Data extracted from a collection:
<<<<

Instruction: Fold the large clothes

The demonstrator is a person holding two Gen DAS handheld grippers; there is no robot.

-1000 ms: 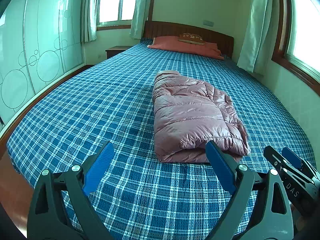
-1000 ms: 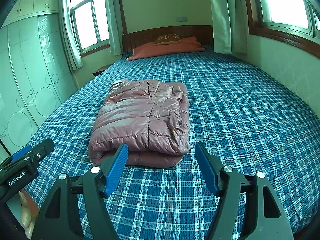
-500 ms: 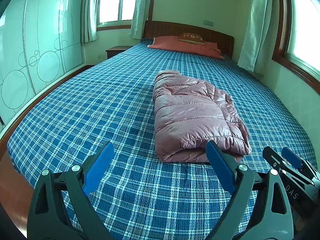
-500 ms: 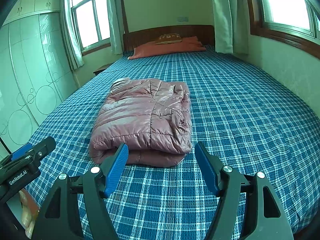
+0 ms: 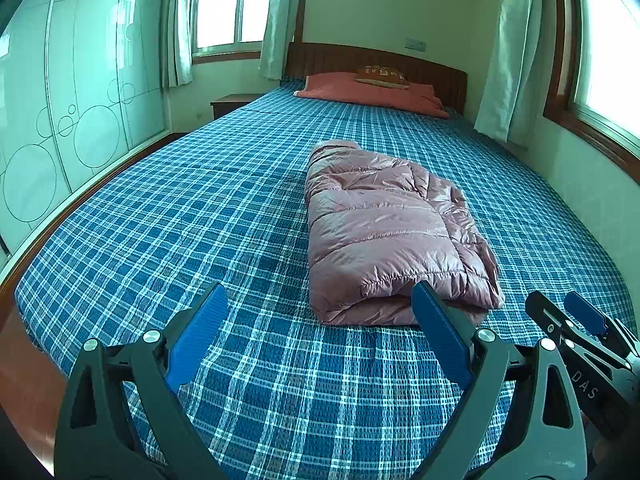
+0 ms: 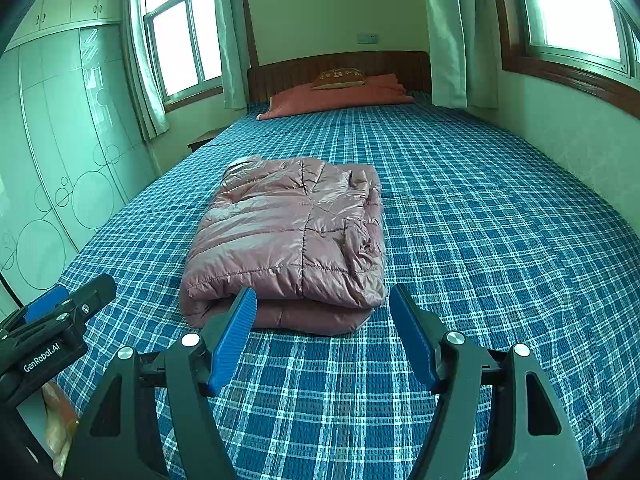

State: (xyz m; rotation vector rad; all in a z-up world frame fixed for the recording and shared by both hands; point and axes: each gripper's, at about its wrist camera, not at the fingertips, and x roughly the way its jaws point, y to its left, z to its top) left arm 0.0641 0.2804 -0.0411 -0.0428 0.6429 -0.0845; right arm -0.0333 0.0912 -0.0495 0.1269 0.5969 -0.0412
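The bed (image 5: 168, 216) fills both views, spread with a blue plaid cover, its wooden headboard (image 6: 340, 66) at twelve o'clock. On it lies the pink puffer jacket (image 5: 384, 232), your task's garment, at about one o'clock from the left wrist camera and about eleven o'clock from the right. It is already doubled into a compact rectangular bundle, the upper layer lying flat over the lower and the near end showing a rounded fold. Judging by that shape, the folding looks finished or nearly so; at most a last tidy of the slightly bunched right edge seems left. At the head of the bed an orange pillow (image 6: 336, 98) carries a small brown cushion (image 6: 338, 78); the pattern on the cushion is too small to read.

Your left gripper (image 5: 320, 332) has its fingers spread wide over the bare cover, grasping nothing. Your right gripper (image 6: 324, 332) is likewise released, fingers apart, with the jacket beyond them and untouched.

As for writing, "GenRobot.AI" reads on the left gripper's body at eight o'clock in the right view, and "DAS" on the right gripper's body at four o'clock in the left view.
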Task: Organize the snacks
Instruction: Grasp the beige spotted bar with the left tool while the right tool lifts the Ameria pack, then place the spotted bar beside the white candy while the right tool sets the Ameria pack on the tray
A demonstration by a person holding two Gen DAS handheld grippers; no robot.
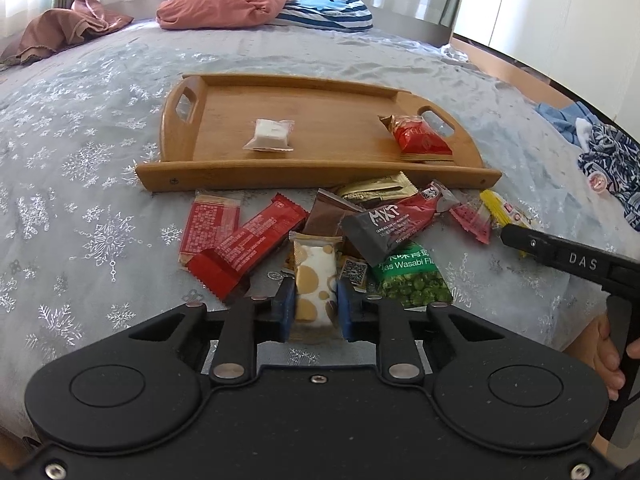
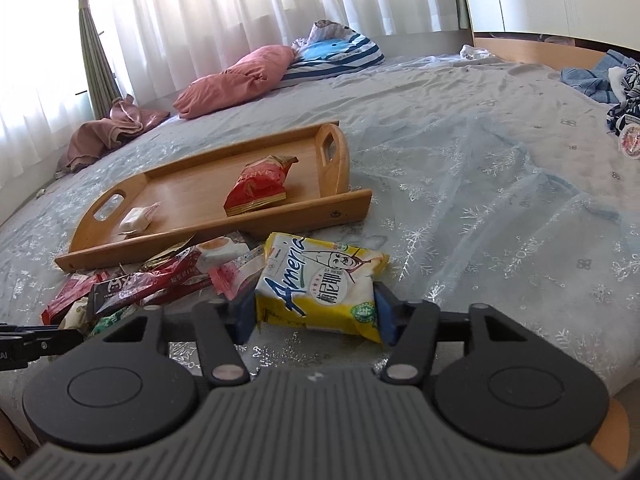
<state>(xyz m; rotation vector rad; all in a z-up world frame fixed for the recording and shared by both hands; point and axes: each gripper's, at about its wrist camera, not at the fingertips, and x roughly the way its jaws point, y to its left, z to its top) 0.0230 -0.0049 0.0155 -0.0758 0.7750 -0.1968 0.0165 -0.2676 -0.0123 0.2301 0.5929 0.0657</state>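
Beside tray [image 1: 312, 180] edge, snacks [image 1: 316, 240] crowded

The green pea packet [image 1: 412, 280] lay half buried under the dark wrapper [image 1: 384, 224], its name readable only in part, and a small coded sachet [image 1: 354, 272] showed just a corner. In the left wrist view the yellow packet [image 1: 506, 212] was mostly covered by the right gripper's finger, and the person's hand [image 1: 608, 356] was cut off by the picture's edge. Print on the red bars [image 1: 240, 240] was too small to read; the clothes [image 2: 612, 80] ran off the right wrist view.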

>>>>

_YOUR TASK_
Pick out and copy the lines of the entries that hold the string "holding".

_ANSWER_
The demonstrator is a person holding two Gen DAS handheld grippers; there is no robot.
A demonstration by a person holding two Gen DAS handheld grippers; no robot.

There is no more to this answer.